> **WORK REQUEST**
Using the material below, count the lines that contain the word "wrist" and report the number only.

> **GIVEN MATERIAL**

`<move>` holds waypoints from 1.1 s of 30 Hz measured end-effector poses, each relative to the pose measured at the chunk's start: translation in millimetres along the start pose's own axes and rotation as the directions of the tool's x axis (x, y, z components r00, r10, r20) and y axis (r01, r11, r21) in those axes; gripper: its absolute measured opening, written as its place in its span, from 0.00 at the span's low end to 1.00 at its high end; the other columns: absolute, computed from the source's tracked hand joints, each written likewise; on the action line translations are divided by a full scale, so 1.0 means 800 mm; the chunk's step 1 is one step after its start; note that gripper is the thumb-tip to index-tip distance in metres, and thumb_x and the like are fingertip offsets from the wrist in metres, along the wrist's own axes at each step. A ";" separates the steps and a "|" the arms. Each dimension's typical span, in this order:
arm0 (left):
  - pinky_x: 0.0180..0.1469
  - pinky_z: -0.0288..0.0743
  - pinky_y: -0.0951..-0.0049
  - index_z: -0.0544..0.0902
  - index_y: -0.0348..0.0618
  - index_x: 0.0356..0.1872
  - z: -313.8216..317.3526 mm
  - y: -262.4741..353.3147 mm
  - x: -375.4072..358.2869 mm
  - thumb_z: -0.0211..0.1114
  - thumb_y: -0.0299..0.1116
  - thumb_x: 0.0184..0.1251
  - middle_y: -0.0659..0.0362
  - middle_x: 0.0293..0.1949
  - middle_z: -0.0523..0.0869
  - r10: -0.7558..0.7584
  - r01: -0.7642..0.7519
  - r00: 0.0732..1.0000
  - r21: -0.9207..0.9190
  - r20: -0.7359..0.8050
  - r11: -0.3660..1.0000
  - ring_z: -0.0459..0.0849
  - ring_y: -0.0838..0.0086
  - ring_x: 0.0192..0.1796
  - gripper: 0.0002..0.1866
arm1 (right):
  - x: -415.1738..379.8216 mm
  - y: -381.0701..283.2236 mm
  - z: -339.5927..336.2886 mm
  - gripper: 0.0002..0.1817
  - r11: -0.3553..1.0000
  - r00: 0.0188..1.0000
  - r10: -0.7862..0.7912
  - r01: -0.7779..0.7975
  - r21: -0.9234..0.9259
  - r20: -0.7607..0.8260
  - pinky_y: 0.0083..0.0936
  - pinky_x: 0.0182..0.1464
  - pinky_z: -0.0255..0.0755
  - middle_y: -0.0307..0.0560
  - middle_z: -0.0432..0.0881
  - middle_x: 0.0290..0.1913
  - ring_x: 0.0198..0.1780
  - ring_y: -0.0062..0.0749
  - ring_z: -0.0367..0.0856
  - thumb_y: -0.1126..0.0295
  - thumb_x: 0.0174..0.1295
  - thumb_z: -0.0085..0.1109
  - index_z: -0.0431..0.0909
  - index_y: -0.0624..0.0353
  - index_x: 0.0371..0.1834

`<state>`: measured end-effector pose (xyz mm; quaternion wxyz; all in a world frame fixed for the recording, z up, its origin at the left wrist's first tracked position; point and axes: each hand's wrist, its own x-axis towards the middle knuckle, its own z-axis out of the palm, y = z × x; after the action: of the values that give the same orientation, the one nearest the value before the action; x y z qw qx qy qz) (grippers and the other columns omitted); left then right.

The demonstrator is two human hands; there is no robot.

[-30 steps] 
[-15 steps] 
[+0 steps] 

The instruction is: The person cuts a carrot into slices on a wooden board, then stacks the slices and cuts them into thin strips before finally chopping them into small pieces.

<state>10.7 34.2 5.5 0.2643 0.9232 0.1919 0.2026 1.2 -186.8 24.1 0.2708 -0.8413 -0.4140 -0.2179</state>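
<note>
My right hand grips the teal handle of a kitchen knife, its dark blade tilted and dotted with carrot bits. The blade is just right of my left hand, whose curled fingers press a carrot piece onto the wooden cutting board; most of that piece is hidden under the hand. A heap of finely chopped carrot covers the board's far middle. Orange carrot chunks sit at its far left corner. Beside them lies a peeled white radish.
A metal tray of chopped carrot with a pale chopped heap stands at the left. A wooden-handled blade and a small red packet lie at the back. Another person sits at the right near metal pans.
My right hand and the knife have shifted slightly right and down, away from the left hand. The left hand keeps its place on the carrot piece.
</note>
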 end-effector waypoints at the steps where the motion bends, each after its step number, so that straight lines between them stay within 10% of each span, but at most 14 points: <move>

> **ANSWER FOR THIS EXERCISE**
2